Marusya Syroechkovskaya’s gritty and gut-wrenching documentary How To Save A Dead Friend gives insight into the life of Russian millennials, who arrived into adulthood under an autocratic regime. The film will open the 30th anniversary of the Rendezvous With Madness festival, the largest and longest-running arts festival in the world dedicated to the intersection of mental health and artistic expression.
When Marusya was 16, she often thought about killing herself. The dark thoughts didn’t strike her as odd, because the feeling of hopelessness was a sentiment shared by most of her friends and peers. At a young age, she picked up her camera as a way to survive. “I filmed so much because I was depressed and I didn’t know how to communicate it. The camera made sense of what was happening to me, it was my tool of communication,” Marusya tells me.
She was pretty sure her 16th year would be her last, but then she met Kimi, and fell in love. Like her, Kimi struggled to see a future in Russia. The two shared a dark sense of humour and comforted each other in a bleak world that was difficult to understand. During their relationship, Marusya often had the camera on, filming snippets of their life together, both the warm and tender moments, cozy in bed with their cats, and also the difficult moments, like when Kimi was getting high, or seeking his next fix.
“Sometimes it gave me a feeling like a shield,” Marusya says, explaining how the camera acted as a buffer for real-life hardships. “If I was in a difficult situation, filming it made it less real. When I was filming Kimi in the mental institution, seeing him be there in such a state was really hard. The filming protected me, in a way.”
How To Save A Dead Friend is filmed over the course of 12 years. Kimi doesn’t make it, but the film celebrates who he was as a person. “I want to tell the world who Kimi was. He was my husband and my best friend. He wasn’t perfect, he had flaws like every human does, but I really liked him. It would be so nice if he could know that he is kind of traveling around the world.”
The film has screened in festivals all over, including France, Germany, Switzerland, Norway, Israel, Bulgaria, Portugal, and now Canada. How To Save A Dead Friend is about Marusya and Kimi, but it also reveals what life in Russia has looked like for young adults under Vladimir Putin’s regime. The film was completed in 2021, and so much has happened since that time, including Russia’s invasion of Ukraine, and the drafting of thousands of young men into a war they do not want to fight.
‘I’m trying to read less news,” says Marusya, when I ask her how she copes today. “It’s really hard to not get depressed over what is happening right now, in Russia and what Russia is doing. There’s this feeling of uncertainty about the future. It’s quite depressing to think that you couldn’t prevent all of this from happening, no matter what you did all your life. I just hope that my film will add to the understanding that Ukraine should be supported in this fight against Putin and his regime.”
Most of the world doesn’t know what daily life in Russia looks like, and Marusya is incredibly brave to show what she does.

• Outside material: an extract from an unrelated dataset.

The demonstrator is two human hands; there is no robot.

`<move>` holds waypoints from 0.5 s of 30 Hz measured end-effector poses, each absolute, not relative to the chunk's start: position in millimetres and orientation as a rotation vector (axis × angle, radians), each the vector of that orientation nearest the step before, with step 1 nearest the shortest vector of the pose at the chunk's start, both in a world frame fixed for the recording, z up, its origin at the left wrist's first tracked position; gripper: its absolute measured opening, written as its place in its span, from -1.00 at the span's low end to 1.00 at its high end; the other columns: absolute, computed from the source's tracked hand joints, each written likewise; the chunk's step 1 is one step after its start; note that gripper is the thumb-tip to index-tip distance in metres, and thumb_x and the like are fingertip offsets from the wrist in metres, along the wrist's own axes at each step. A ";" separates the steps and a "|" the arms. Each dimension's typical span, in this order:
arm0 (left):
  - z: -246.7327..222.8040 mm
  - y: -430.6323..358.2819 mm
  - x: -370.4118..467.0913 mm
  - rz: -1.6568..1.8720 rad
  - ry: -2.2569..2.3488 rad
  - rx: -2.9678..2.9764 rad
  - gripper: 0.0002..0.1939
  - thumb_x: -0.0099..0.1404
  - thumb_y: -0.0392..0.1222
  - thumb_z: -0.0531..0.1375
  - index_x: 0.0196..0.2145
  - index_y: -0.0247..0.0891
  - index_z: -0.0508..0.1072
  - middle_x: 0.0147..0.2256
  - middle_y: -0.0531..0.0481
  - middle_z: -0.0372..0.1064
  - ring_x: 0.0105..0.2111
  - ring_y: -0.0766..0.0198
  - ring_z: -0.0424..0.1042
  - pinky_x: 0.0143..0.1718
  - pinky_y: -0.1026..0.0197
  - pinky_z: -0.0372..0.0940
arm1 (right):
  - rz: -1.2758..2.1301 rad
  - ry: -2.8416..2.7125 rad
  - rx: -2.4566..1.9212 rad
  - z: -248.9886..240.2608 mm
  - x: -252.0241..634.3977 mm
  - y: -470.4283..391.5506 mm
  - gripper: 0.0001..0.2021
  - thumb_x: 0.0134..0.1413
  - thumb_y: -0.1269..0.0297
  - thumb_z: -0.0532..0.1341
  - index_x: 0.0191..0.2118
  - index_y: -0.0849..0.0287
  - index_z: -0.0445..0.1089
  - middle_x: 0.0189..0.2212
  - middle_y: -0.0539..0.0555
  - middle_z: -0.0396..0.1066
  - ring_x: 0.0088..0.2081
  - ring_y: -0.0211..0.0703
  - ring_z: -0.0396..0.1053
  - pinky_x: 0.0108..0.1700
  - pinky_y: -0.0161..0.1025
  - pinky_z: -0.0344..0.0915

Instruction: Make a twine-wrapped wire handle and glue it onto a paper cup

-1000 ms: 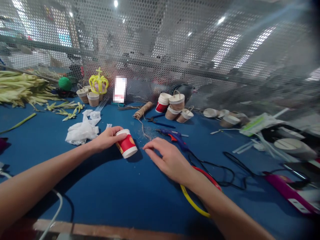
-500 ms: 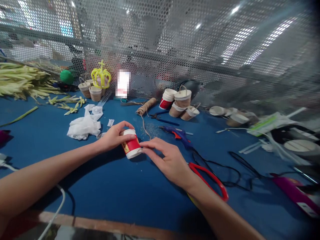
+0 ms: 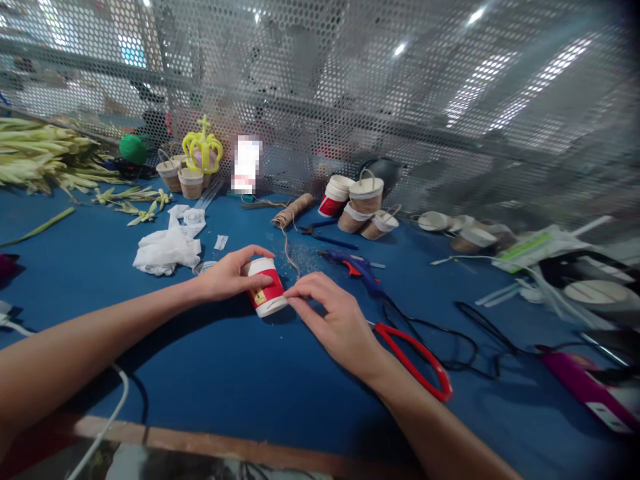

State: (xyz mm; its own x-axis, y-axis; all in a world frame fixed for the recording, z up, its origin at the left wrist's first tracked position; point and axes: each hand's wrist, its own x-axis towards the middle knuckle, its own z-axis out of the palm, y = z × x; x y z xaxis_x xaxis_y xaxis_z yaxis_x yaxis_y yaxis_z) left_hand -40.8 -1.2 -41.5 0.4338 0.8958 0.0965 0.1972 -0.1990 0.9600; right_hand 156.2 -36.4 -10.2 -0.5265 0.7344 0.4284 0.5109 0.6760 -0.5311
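Note:
My left hand point(image 3: 233, 275) is wrapped round a red and white paper cup point(image 3: 273, 287), which lies tilted just over the blue table. Beside the cup's lower right edge, my right hand point(image 3: 330, 313) is closed in a pinch on the brown twine point(image 3: 290, 257). That twine runs back to a twine roll point(image 3: 294, 209) farther up the table. Its end at the fingertips is too small to make out clearly. To the right of my right hand lie red-handled scissors point(image 3: 420, 363), partly hidden by the wrist, and a blue glue gun point(image 3: 357, 270).
Twine-wrapped cups point(image 3: 363, 207) stand at the back beside dark pliers point(image 3: 327, 237). A crumpled white cloth point(image 3: 167, 250) lies left of my hands. Black cords point(image 3: 450, 327) and a purple power strip point(image 3: 587, 383) are at right. A mesh panel point(image 3: 300, 100) rises behind the table.
The cup has turned a little in my left hand, whose thumb has shifted along it. My right hand's fingertips stay by the cup's lower edge. The view has shifted slightly.

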 end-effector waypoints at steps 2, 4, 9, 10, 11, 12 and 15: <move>-42.0 -1.4 -40.6 0.861 0.966 1.670 -0.55 0.08 -0.08 0.16 -0.09 -0.26 0.19 -0.37 0.03 0.30 -0.43 0.34 0.28 -0.38 0.25 0.23 | 0.434 -2.258 -0.941 -12.9 155.2 -35.9 -0.90 0.05 0.42 0.10 -0.37 0.16 0.34 -0.40 0.04 0.34 -0.30 -0.22 0.29 -0.21 -0.21 0.25; -42.2 -1.7 -40.0 0.865 0.955 1.659 -0.56 0.08 -0.09 0.16 -0.09 -0.26 0.19 -0.37 0.03 0.30 -0.43 0.34 0.29 -0.38 0.25 0.23 | 0.417 -2.277 -0.936 -14.0 155.3 -35.5 -0.90 0.05 0.43 0.09 -0.37 0.17 0.34 -0.41 0.04 0.34 -0.31 -0.22 0.28 -0.22 -0.21 0.24; -41.0 -1.9 -40.2 0.862 0.943 1.640 -0.55 0.08 -0.10 0.16 -0.08 -0.28 0.19 -0.35 0.01 0.30 -0.40 0.32 0.29 -0.35 0.23 0.24 | 0.419 -2.326 -0.917 -13.1 157.2 -35.6 -0.90 0.05 0.46 0.09 -0.36 0.21 0.34 -0.41 0.06 0.34 -0.31 -0.21 0.26 -0.22 -0.21 0.23; -40.5 -2.0 -40.9 0.857 0.948 1.649 -0.54 0.08 -0.10 0.17 -0.08 -0.28 0.19 -0.35 0.01 0.30 -0.40 0.32 0.29 -0.34 0.22 0.24 | 0.424 -2.330 -0.912 -13.0 157.6 -35.7 -0.90 0.05 0.46 0.09 -0.36 0.21 0.34 -0.41 0.07 0.34 -0.31 -0.22 0.26 -0.22 -0.22 0.23; -40.0 -2.1 -41.8 0.850 0.951 1.663 -0.53 0.07 -0.10 0.18 -0.07 -0.28 0.19 -0.34 0.00 0.30 -0.39 0.32 0.29 -0.33 0.22 0.24 | 0.428 -2.333 -0.908 -12.9 157.9 -35.7 -0.89 0.05 0.47 0.08 -0.35 0.21 0.34 -0.40 0.07 0.34 -0.31 -0.22 0.26 -0.22 -0.22 0.23; -39.3 -2.4 -42.8 0.839 0.950 1.677 -0.51 0.06 -0.11 0.19 -0.06 -0.28 0.19 -0.33 0.00 0.30 -0.39 0.32 0.29 -0.32 0.21 0.24 | 0.431 -2.335 -0.904 -12.9 158.1 -35.7 -0.89 0.05 0.47 0.08 -0.35 0.21 0.34 -0.40 0.07 0.33 -0.31 -0.22 0.25 -0.22 -0.22 0.23; -37.3 -3.5 -45.8 0.794 0.928 1.693 -0.44 0.03 -0.15 0.21 -0.02 -0.27 0.15 -0.31 0.00 0.30 -0.38 0.32 0.28 -0.32 0.22 0.24 | 0.437 -2.342 -0.895 -13.0 158.7 -35.7 -0.89 0.05 0.47 0.08 -0.35 0.20 0.33 -0.40 0.07 0.33 -0.30 -0.22 0.25 -0.22 -0.21 0.22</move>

But making this film is also something she had to do. “It was eating me up from the inside, the urge to tell this story. I had this feeling that I had to tell it,” she explains.
Although she never premeditated it, the camera became a crucial tool that helped lift her from her depression. It also became a vehicle that physically moved her out of Russia, presenting her with a sense of purpose and a path forward.
Her portrait of Kimi also brings forth understanding about addiction, and how shame can prevent people from seeking the help they need. “Drug addiction and drug use is very stigmatized in Russia. It’s really hard to get help if you have problematic drug use. From this stigmatization comes self-stigmatization from drug users. For instance, Kimi used to say that he cannot ask for his life to be better because he’s doing drugs – so in a way, he’s not worth a better life. It’s a destructive way of dealing with drug users.”
The film resonates with a lot of people for different reasons. Marusya loves the connection that happens at post-screening Q&As. When I ask her if there is one common reaction to the film, she pauses to think, and then smiles and says, “A lot of people just give me a hug after the screening.”
While she won’t be in attendance for the Rendezvous With Madness opening night screening, she feels very grateful to have the film screen in Toronto, and is excited to Zoom in for the Q&A. The theme of this year’s festival is #MoreThanRebellion, or a tearing down of broken systems in favour of generational change. Marusya’s film couldn’t be more spot on. She is a rebel with a big heart, and How To Save a Dead Friend is a desperate cry from a generation of Russian youth that has been silenced.